# gasoline engine compound turbo discussion



## elRey (May 15, 2001)

Hello all,

I wanted to start an open and on-going discussion about compound turbocharging gasoline engines. I'd like to keep it limited to gas engine tho one member on here has a great tdi setup. And I would still hope he would contribute to this thread.

The reason I want to exclude diesel is even though they have more experience and more builds, their method of boost control is for the most part not applicable. Also their target pressures are well beyond what we can achieve.

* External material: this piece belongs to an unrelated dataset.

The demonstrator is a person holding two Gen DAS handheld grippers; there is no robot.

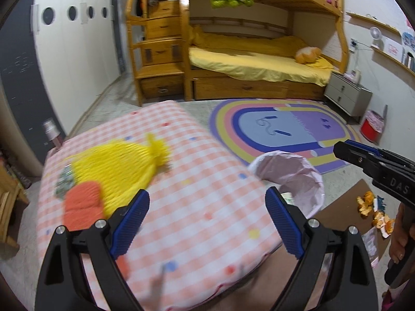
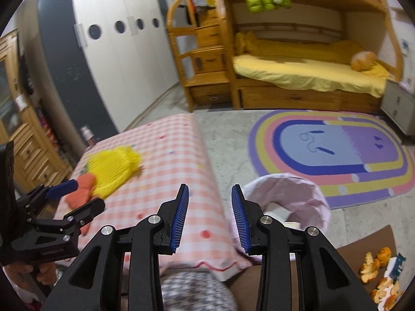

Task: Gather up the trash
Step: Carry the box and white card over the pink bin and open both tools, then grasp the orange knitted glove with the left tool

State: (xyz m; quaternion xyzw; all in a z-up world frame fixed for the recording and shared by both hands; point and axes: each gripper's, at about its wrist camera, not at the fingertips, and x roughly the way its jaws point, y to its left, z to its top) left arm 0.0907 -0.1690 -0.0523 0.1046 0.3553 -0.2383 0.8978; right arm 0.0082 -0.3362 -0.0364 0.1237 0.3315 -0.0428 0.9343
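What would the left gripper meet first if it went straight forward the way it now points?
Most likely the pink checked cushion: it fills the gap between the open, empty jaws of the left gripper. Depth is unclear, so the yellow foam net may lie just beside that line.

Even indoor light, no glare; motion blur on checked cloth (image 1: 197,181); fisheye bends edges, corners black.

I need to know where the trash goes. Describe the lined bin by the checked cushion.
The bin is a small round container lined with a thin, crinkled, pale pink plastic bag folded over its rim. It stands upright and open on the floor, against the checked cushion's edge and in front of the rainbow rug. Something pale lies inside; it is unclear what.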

I'll reserve the first few reply spots for any conclusions we come to and links to existing information / build threads. 

*naming conventions:*
large turbo / low pressure (LP) turbo / primary turbo
small turbo / high pressure (HP) turbo / secondary turbo

*flow paths:*
intake -> large (compressor) turbo -> small (compressor) turbo -> intercooler/engine
engine/mani -> small (turbine) turbo -> large (turbine) turbo -> exhaust

_restated (to illustrator the counter flow direction):_

intake -> large turbo -> small turbo -> intercooler/engine
exhaust <- large turbo <- small turbo <- engine/mani




My first question (and reason for start this thread) is: 

I know the direction of the intake is optimized with intake air first feeding large turbo and then small turbo.
However is the exhaust direction crucial? Other than minimizing internal volume in front of the small turbine to promote faster spool, is there any other reason to put the small turbine first? edit: I just realized this may heavily depend on goals: street vs track) 

Thanks,
Rey


----------



## elRey (May 15, 2001)

reserved


----------



## elRey (May 15, 2001)

also reserved




*Links:*

http://www.dsmtuners.com/threads/my-compound-turbo-set-up.336541/
www.youtube.com/watch?v=y-Me6yWApzY
http://www.solsticeforum.com/forum/f63/lipsticks-800hp-first-lnf-compound-turbo-engine-build-64983/
http://forums.vwvortex.com/showthread.php?5714295-Audi-TT225-Compound-Turbo-Build
http://www.evolutionm.net/forums/pr...nd-turbo-set-up-gt2871r-gt4094r-turbos-3.html
http://www.dsmtuners.com/threads/compound-charged-talon-wins-dse.444669/
http://www.dsmtuners.com/threads/compound-turbo-setup-holset-style.426339/
http://www.dsmtuners.com/threads/compound-turbo-exhaust-routing.424333/
http://www.dsmtuners.com/threads/compound-turbo-thread.450569/page-5#post-153337093
http://www.yellowbullet.com/forum/showthread.php?t=216811
http://forums.vwvortex.com/showthread.php?5524872-1000-awhp-or-bust


----------



## G60 Carat (May 14, 2004)

There is some interesting exhaust routing in these pics.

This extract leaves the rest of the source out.